We know Timothy Mahoney only through brief discussions we had with him while he was preparing his first documentary. He is someone who wants to help prove the bible true and strengthen the faith of other believers but it is hard to do when the newsletter just sends out stories of archaeologists’ conclusion without questioning their validity.

That discovery is hard to accept by us as it is the same conclusions almost every other ancient building has when it is revealed to the world.Just because supposed cultic materials were found inside a room, doe snot make this building cultic or even used as a temple.

We would like to see these well meaning people use a bit more critical thinking when looking at or addressing these discoveries. The article even says that despite the lack of finding the right artifacts, they are going with the temple identification anyways. That is not good archaeology.

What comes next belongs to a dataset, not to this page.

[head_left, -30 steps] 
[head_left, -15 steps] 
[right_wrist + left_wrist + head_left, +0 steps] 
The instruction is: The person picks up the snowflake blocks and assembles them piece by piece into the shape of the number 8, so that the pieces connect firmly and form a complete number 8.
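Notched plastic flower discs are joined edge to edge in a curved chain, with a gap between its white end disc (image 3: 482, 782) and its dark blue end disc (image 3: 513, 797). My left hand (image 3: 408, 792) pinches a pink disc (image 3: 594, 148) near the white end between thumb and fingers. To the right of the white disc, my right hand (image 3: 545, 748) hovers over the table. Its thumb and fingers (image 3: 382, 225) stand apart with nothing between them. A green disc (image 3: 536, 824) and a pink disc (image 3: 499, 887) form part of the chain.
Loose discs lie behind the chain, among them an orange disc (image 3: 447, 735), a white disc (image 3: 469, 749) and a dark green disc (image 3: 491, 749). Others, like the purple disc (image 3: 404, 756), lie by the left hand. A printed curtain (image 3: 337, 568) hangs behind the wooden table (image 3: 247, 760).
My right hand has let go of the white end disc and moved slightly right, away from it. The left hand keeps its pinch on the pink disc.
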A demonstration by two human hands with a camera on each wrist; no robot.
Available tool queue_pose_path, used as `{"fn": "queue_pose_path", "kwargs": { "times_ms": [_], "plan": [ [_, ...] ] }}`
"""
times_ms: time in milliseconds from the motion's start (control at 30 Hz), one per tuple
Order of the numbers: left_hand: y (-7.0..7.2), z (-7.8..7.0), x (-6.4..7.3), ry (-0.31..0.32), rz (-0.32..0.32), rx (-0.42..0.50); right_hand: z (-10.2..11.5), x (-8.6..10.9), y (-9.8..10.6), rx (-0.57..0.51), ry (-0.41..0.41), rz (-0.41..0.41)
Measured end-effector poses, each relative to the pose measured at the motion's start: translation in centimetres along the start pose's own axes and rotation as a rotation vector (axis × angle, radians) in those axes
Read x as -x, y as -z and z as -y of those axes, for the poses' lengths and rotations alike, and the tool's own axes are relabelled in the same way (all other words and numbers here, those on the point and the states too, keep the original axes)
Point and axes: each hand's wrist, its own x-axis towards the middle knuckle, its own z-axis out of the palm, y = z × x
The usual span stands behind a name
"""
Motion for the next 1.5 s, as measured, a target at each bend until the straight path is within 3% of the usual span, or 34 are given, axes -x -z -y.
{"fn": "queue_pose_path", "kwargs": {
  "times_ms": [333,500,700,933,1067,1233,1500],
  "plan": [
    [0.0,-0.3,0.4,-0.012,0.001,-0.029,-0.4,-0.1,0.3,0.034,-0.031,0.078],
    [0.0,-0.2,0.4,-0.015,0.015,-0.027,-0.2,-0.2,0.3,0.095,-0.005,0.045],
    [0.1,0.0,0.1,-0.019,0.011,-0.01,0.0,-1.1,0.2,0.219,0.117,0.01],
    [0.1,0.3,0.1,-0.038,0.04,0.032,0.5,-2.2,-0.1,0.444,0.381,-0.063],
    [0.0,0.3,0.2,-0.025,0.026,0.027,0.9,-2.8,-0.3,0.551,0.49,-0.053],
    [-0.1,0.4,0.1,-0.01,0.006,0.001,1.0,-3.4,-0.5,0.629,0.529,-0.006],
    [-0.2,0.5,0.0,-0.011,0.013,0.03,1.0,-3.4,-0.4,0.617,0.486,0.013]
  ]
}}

While we like the biblical perspective section included in the article, it is too easy to read things into the discovery when little can be taken out.

#4. ABR-

Generally we like ABR (Associates for Biblical Research) But sometimes they seem to side with the wrong people in their search for good biblical scholarship. One of those times was when they were writing about modern day abortion and child sacrifice in ancient Carthage.

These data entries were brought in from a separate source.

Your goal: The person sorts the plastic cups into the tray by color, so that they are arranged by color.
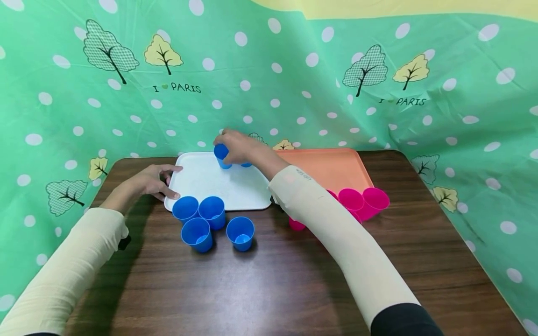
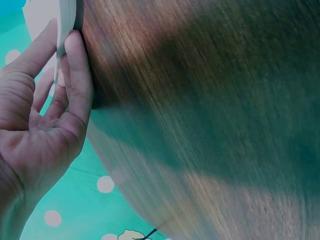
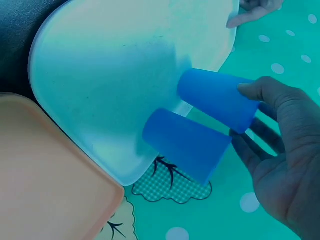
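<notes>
Four blue cups (image 1: 212,214) stand on the dark wood-grain table (image 1: 273,284), six o'clock from the white tray (image 1: 197,179), and there are magenta cups (image 1: 351,199) out at four! Left hand (image 1: 153,181) at nine, fingers apart, touching the tray's rim. Orange tray (image 1: 332,169) at three. And up at twelve, the right hand (image 1: 238,147) has thumb and fingers clamped on another blue cup (image 3: 215,97), a second one (image 3: 185,145) just beside it at one. Beyond, a polka-dot green cloth (image 1: 292,86).
</notes>
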Demonstrator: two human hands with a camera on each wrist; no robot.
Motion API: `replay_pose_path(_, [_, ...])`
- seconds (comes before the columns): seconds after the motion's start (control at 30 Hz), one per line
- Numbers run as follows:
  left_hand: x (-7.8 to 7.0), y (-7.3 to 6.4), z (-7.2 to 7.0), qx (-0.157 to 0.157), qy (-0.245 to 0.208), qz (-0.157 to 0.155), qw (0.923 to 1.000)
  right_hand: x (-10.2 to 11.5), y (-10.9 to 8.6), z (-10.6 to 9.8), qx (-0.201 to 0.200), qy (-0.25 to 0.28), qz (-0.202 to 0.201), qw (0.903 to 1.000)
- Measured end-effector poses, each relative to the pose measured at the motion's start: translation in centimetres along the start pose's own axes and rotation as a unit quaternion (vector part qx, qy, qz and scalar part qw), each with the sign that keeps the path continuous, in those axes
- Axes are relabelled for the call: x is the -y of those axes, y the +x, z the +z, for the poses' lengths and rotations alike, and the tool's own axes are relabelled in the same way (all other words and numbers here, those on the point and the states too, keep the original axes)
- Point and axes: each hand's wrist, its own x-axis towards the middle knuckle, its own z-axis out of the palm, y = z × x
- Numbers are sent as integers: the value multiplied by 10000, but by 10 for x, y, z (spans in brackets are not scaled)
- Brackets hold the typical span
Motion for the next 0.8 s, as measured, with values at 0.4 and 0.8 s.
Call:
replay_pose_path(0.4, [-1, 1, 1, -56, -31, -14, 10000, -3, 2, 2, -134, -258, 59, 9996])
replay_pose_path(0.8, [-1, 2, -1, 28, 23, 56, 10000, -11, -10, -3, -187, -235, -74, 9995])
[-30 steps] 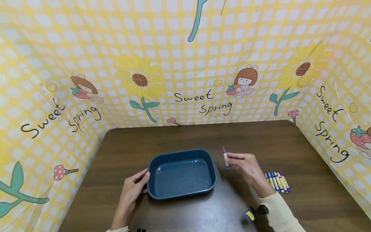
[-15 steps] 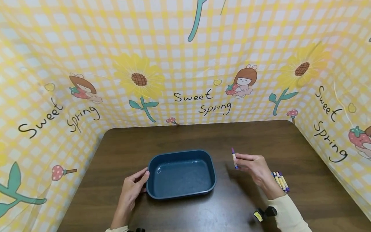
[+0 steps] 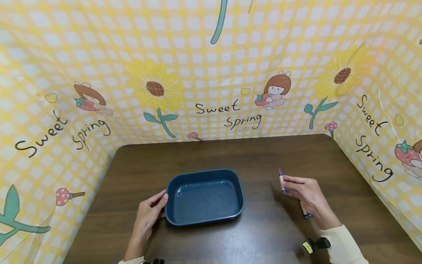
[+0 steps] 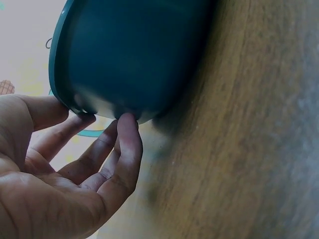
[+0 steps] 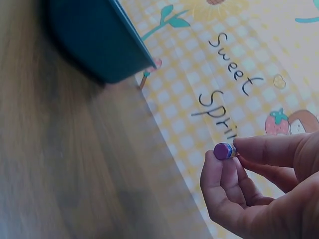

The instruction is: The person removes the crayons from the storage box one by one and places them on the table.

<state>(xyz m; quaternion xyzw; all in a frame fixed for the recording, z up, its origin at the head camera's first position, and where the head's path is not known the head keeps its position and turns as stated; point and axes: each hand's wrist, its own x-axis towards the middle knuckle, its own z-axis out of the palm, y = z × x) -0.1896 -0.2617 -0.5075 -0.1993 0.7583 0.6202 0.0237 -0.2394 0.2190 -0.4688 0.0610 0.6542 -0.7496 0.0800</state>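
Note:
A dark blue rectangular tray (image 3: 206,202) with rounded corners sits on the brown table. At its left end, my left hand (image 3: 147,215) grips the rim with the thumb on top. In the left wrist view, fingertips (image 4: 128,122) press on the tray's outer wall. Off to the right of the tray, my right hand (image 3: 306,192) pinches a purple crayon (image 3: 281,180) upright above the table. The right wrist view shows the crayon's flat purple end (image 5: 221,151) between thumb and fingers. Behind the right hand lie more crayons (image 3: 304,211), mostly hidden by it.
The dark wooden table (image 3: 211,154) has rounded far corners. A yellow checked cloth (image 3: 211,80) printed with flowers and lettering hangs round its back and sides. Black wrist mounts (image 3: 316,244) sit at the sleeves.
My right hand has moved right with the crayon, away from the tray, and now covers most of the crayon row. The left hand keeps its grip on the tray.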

Their siding with unverifiable accounts and condemning the people of Carthage without enough evidence does rub us the long way. Christian organizations have the responsibility to get to the truth and that objective can’t be done when one is agreeing with the words of the enemies of the subject people.

Sometimes Christian archaeologists and professionals tend to focus moor eon doing scholarship than it is on getting to the truth. That is what bothers us here as scholarship should be second to presenting the truth correctly.

Getting the truth out helps people build up their faith and see that God does not lie. Even when it means going against secular rules and opposing widely accepted theories and conclusions.

For the most part ABR does a good job but there are those times…Oh and the people at ABR do not like us as we have read some of their published works and had to correct some of the points they made. Those points mis-stated some facts and even though we were helping them we were told to leave them alone.

#5. Mis-stating ancient medical practices

We do not have a link for this as this is a late addition to the list. But we do get tired of archaeologists and scholars continuing to pass on misinformation about the past.

Most of the time, they read one or two incantations that may have come from an ancient version of the modern primitive witch doctor and assume or leap to the conclusion that all ancient people followed those incantations or used those possible medical doctors.

They do this in spite of the myriad of evidence for professional prescriptions, top notch surgeries that rival modern surgeons talents and abilities and other credible evidence.

The ancient world is not that much different from the modern one. Sure there may have been with doctors using their false religious beliefs to try and heal their fellow citizens but that does not mean they were in every society and every ancient civilization.

The modern world has the same type of people practicing their healing beliefs using their false religions as an aid. They are found where primitive societies exist and even in modernized nations.

Their presence does not mean that all people in a nation or society subscribe to those beliefs or even followed them. Nor does it mean that the ancient world was void of talented and capable doctors and surgeons.

This is the title of one good book to read about ancient medicine and its practices- Science & Secrets of Early Medicine by Jorgen Thorwald. There are others and inside you will see that the ancient world had world class doctors and surgeons handling their medical needs when they arose.


The thing is we need people willing to get to the truth even when it applies to biblical archaeology, physics, and other areas of science. Doing what the unbeliever does is not going to cast the light Jesus wants us to cast.